Consistirá en una línea de avales, gestionada por Elkargi, a la financiación concedida por el Instituto Vasco de Finanzas y entidades financieras, y tendrá un importe de 450 millones. Las condiciones serán que las pymes que aspiren a recibir esta ayuda deberán operar en sectores con “exposición significativa” al mercado de Estados Unidos y a la guerra en Oriente Medio, y deberá ser destinada a financiar “tensiones” de liquidez y capital circulante. El segundo eje será el de la transformación de las pymes, con el acento puesto en la digitalización y la descarbonización, y la diversificación de sus productos, servicios y mercados. En total, serán 277 millones en ayudas “para que Euskadi siga siendo netamente exportadora”. Apartados como la I+D+i, la cibersguridad, la compra de maquinaria avanzada o la Inteligencia Artificial serán algunos de sus pilares.
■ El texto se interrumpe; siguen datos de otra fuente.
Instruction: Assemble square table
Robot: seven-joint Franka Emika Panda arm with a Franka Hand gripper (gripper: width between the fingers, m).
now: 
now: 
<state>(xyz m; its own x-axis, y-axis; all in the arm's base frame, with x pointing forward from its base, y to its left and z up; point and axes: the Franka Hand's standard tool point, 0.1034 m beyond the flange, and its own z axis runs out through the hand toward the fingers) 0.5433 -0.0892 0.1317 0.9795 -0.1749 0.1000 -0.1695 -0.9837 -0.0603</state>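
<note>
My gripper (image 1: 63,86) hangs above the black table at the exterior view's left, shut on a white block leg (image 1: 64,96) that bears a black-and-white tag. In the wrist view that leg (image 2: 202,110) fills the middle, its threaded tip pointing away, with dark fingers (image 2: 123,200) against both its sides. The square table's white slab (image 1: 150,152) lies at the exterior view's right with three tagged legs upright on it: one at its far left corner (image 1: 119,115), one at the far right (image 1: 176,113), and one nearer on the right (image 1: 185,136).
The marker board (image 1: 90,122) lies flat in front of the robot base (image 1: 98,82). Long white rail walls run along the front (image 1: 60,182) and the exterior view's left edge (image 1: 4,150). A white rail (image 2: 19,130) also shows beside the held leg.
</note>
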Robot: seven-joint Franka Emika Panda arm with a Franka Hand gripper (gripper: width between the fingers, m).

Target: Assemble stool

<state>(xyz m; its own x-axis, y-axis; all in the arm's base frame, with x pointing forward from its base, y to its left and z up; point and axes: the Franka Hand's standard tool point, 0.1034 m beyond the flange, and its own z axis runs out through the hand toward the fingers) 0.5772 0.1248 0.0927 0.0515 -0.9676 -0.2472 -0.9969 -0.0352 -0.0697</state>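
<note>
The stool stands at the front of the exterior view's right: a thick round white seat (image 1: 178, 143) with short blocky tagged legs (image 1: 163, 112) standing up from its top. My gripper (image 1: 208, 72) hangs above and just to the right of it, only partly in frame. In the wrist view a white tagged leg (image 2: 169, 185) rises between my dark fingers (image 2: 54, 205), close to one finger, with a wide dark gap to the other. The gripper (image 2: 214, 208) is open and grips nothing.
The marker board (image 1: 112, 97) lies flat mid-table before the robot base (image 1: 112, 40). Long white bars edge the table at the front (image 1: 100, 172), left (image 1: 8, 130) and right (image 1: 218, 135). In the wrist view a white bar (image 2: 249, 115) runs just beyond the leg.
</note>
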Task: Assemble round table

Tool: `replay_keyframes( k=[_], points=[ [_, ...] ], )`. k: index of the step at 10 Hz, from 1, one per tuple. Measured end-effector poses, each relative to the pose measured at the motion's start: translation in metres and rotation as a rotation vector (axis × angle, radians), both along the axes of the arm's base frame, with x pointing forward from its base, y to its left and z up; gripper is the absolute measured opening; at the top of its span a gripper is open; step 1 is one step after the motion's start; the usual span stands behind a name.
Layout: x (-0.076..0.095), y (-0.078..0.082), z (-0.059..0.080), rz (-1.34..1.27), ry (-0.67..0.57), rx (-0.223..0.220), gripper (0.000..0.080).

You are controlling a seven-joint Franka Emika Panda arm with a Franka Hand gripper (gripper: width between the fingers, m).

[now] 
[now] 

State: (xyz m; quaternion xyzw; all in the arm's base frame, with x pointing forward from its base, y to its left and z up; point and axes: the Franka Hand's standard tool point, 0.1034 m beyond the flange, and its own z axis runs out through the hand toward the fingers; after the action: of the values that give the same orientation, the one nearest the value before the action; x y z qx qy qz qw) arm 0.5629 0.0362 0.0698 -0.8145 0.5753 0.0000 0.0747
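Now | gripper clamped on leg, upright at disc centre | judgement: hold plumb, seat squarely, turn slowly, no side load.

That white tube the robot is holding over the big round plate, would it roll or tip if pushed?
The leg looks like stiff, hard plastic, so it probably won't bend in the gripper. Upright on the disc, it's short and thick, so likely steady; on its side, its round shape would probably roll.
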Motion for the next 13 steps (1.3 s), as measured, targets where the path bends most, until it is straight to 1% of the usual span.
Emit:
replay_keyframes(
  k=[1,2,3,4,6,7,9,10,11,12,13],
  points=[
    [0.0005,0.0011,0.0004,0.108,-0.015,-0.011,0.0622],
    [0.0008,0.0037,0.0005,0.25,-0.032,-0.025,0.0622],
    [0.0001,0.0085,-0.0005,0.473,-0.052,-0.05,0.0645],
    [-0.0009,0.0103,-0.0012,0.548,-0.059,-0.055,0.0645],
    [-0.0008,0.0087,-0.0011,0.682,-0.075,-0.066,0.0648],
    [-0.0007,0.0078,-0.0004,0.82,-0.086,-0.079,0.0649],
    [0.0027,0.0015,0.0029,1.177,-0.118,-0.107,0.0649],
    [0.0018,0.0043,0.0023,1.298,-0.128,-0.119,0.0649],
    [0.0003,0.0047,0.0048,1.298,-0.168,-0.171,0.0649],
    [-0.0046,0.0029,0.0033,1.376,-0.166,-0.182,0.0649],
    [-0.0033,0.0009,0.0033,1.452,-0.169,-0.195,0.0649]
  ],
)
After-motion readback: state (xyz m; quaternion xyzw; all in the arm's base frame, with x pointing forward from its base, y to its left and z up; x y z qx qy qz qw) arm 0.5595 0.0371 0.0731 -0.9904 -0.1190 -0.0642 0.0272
Por otro lado, y en línea con otras actuaciones estratégicas que nacieron tras comprobarse la alta dependencia de Euskadi a las energías fósiles del exterior, otro de los aspectos en los que se busca profundizar es el de la autonomía energética, con 215 millones de euros en ayudas. De esta forma, y con el objetivo de que la industria vasca sea “menos vulnerables” ante episodios así, el Gobierno Vasco, mediante el EVE, va a apostar por la coinversión en “grandes proyectos fotovoltaicos y eólicos”, con una dotación de 80 millones de euros hasta el 2030. Por otra parte, para incrementar el consumo de energías renovables como el hidrógeno verde, el paquete de ayudas, con 75 millones en este apartado, trabajará en la coinversión en infraestructuras energéticas ligadas al hidrógeno y al dióxido de carbono.

Por último, en el ámbito de la protección del empleo, se destinarán 105 millones de euros en ayudas. El grueso de esta ayuda se destinará a programas de fomento a la contratación con discriminación positiva para aquellas personas en desempleo o empresas afectadas, para los que se reservan 100 millones de euros. Otros ámbitos de actuación son los complementos de prestaciones por desempleo para personas trabajadoras en ERTE, más vulnerables y con salarios más reducidos, así como la recualificación y recolocación de personas provenientes de sectores afectados, y ayudas a la economía social para establecer un paquete de medidas extraordinarias a las sociedades laborales y cooperativas con pérdidas económicas directas.

Al margen de estas medidas adoptadas desde su ámbito de competencias, el Gobierno Vasco ha trasladado al Ejecutivo central un decálogo de propuestas para la reducción de la factura eléctrica, como explicó la semana pasada el propio lehendakari, Imanol Pradales. Entre estas propuestas, se encuentra la reducción del IVA de la electricidad del 21% al 5% para los hogares, así como eliminar el impuesto de generación eléctrica y reducir los peajes energéticos para las empresas.